| Quite a diferrent claim from "it works for me" to "it is verified by science". Google scholar shows over 2 million results for published articles on oral health. Pubmed has several thousand of them. You really want to pretend that's a cultural thing? It is quite clear you don't care about peer-reviewed science. That's your prerogative. I wouldn't have commented if the OP hadn't implied that mindfulness specifically (not meditation generally) had scientific verification. > Give it some decades - your grandchildren will teach their children about meditation That is an easy claim "in a few years, you'll all be scientologists" is just as simple. And, even if true, would have no bearing on whether mindfulness meditation is verified or not. > flow Can you show scientific evidence that meditation improves the achievement of flow? That's a new claim I've not seen before. Again, easy to say. I don't think it impossible, but I'd like to see that it is more than something you're making up. |
Clearly it is beyond either of our interest to even read 1 page of papers from these results, but if you are genuinely curious about the scientific research into the efficacy of mindful meditation, may I direct you to peruse https://scholar.google.com/scholar?hl=en&q=mindful+meditatio....
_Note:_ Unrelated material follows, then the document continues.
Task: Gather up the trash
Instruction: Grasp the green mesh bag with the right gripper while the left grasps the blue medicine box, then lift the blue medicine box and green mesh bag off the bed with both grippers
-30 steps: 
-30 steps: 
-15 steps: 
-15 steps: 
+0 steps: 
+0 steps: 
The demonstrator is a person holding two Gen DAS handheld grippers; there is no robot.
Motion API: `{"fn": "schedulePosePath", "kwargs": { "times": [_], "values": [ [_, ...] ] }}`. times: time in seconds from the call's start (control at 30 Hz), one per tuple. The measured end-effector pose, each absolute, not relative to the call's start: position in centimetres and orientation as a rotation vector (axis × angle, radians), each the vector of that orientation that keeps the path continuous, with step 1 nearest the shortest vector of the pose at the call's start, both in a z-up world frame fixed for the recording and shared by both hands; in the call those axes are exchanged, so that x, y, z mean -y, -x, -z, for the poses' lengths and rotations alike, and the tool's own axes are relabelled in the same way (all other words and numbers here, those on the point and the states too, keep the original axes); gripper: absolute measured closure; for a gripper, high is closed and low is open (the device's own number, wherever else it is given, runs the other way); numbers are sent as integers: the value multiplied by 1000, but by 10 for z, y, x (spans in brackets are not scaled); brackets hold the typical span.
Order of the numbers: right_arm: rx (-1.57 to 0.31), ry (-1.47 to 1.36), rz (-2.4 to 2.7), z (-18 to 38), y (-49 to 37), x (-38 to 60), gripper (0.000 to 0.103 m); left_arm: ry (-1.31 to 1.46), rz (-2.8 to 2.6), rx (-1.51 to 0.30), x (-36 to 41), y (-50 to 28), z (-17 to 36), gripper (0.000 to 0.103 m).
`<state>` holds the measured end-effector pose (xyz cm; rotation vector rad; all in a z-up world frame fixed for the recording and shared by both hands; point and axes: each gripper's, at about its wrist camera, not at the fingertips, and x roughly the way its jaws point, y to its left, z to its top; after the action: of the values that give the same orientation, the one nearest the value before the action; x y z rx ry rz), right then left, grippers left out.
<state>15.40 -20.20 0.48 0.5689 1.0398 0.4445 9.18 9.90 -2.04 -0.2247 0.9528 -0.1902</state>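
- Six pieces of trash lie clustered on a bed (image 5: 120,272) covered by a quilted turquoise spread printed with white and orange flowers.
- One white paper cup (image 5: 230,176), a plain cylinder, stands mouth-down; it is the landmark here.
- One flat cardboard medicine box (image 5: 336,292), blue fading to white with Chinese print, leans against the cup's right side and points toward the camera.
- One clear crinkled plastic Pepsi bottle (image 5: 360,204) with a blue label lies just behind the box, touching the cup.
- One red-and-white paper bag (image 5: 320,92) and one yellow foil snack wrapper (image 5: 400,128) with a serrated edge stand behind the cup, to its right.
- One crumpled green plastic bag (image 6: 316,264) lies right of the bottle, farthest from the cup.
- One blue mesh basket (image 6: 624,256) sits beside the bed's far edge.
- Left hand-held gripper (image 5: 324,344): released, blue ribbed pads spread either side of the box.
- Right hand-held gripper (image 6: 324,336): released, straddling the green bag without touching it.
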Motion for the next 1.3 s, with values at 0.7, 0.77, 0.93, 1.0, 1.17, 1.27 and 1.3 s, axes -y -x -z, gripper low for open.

My understanding of what's supported by research is that mindful meditation is effective at reducing the magnitude of specific mental events (anxiety, etc.) as well as reducing chronic pain. It may also help people with sociological subjective scores like life happiness and contentment measures. It does not seem to have a significantly stronger effect than other relaxation techniques, so it appears that the benefit comes from the mental housekeeping rather than "mindfulness" in particular.
It's a technique that is shown to be effective. There's nothing magical about it compared to other similar techniques.